Вытолкали Петьку из школы. И случись ему в армию идти. Вместе с Костей Серегиным. Косте Петька по плечо будет, ему на одну ногу обе Петькины портянки мало. Костя к тому времени почти пять лет трактористом в МТС отработал, а Петька молоко с фермы после своей «десятилетки» возил. Сидит на лошадке, цигарка будто шишка еловая, лошадка-орд с оплывшими ногами, на колбасу не примут. Бабы доярки со смехом поставят четыре фляги на телегу, он и потащился в «рейс». Пиджачишко – трунь, штанишки – лепень портяная, зато будёновка деда, не будёновка – завидость! В шишак на будёновке проволока воткнута, чтоб «радиво» чуть.
«Криво ходишь – косо сядешь» – а как встал, как будёновку поправил, как кнутом что саблей врезал!.. Костя на гулянку в костюме-шерстянке идёт, тальянка через плечо, Петька из кустов девок глазами пасёт. Кому он нужен, недомерок, девки прыскают над таким кавалером. Иван Антонович велит держать хвост пистолетом:
– Да ну их всех под Бухварес!.. Миром правит не закон клыка и когтя, миром правит соображение. Запомни: здоровяков всегда бьют, а недомерков на семена оставляют. Вот бежит, допустим, на меня такой как Костя, и ты сбоку трусишь, я кого из винтареза хлестну? Костю. Опасность от него. А ты – тебя я голыми руками удавлю. Ты жить страсть хочешь, стало быть, или под кустик закатишься, или мне в руки не дашься.

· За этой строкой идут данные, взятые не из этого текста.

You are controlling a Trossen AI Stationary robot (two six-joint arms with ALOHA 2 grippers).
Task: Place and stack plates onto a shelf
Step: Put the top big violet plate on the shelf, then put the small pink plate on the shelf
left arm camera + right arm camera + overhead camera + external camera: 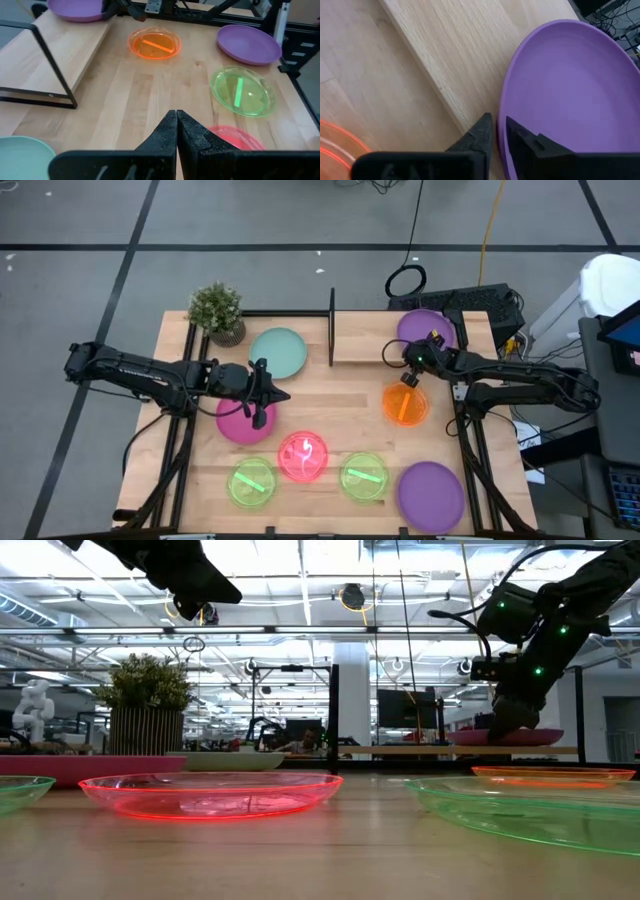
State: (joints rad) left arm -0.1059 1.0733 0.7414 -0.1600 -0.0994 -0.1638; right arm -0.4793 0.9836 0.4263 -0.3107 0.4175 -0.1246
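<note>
One purple plate (pixel 570 90) lies on the light-wood shelf (pixel 370 340), whose black upright panel (pixel 332 328) stands at its left end. My right gripper (pixel 500 131) is at the plate's near rim, slightly open, one finger on each side of the rim. My left gripper (pixel 176 130) hangs shut over the magenta plate (pixel 238 425), holding nothing. On the tabletop lie a teal plate (pixel 277 352), an orange plate (pixel 405 404), a pink plate (pixel 303 457), two green plates (pixel 251 482) (pixel 364 477) and a second purple plate (pixel 430 493). My right gripper stands astride the purple plate's near rim (pixel 501 112), one finger inside the dish and one outside, coming slanting down from the near side. A small gap shows between the fingers. Whether either finger touches the rim I cannot tell. The plate rests flat on the shelf.
A potted plant (pixel 217 312) stands at the table's far left corner. Cables and a black box (pixel 480 300) lie beyond the far right edge. Bare shelf board (pixel 360 345) lies between the black panel and the purple plate.
</note>
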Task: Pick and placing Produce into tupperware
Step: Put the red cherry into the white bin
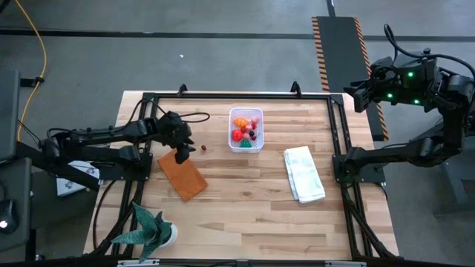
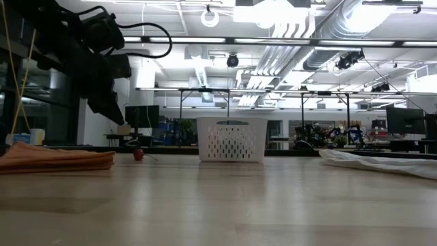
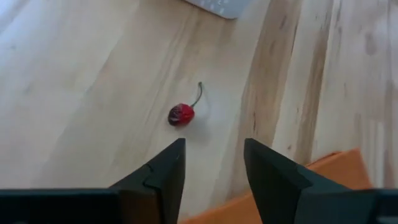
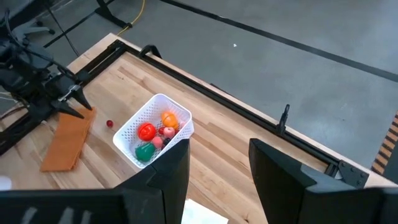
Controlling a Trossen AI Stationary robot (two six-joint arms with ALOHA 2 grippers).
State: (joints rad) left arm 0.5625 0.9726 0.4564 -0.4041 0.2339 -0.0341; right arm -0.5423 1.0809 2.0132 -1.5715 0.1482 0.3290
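Observation:
A small red cherry with a thin stem [image 3: 181, 114] lies alone on the wood, also seen in the high view as the cherry [image 1: 202, 147] and low as the cherry [image 2: 138, 154]. My left gripper [image 3: 214, 155] is open and hovers just short of it, above the table; it is the left gripper [image 1: 185, 150] beside the orange flat rectangle. The white perforated tub [image 1: 246, 143] stands to the right and holds an orange piece, a red ball, a green piece and small berries. My right gripper [image 4: 217, 149] is open and waits high beyond the table's far right corner.
The orange-brown flat rectangle [image 1: 183, 175] lies under and near my left gripper. A folded white cloth [image 1: 304, 174] lies right of the tub. A green spiky plant [image 1: 152, 230] stands at the near left corner. A black frame [image 1: 338, 133] borders the table. Bare wood spreads toward the near edge.

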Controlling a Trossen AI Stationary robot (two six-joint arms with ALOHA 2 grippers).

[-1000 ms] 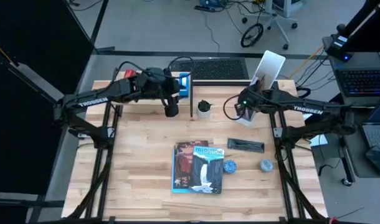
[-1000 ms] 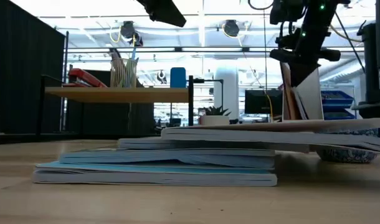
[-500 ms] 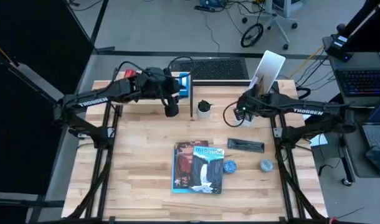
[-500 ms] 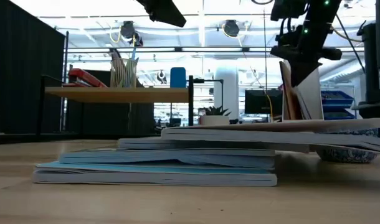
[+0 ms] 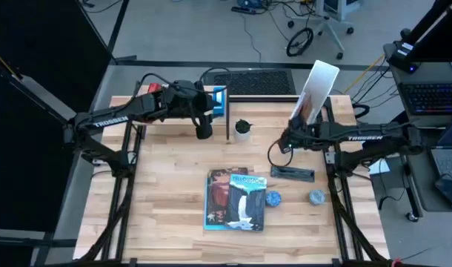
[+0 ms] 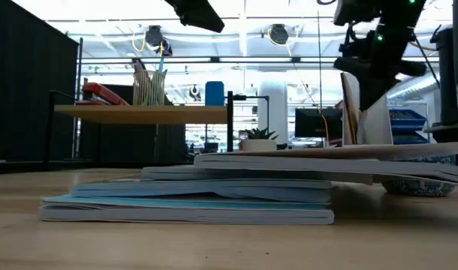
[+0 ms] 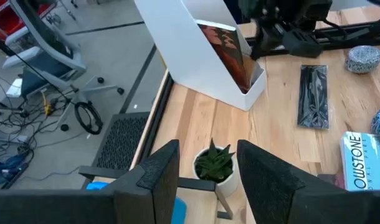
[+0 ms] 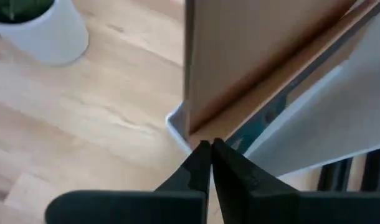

Вечер отправки в армию Костя справлял на широкую ногу. Со всей волости молодёжь собралась, про Петьку все как-то и забыли. Петьку мать приодела, кое-что из одежды убитого в сорок первом мужа Ивана поперешила, – соврал ей Петька, что Костя зовёт отправку в армию делать у него, – стыдно Петьке перед матерью за хилость свою, за бедность свою. Мать молчит, умом видит Петьку, притулившегося за столом ближе к выходу, – Петька за двери, – она во весь голос реветь пустилась. Всё она понимает, понимает да ничего изменить не может. Ещё пятеро ртов, кроме Петьки, на ней: три дочери, свекровь, да нагулянный в войну сынок, который связал по рукам, по ногам. Худо бабка парнишку обиходит, одна позывь у неё: «сколотень жукоськой»; грязный, неумытый, в «собственном соку» бегает голышом по деревне. Раз Иван Антонович и дал шороху. В сумерках возле покосившегося крыльца визг, ругань, от удара костылём падает ничком бабка. Лежит, скулит, пальцами скребёт землю.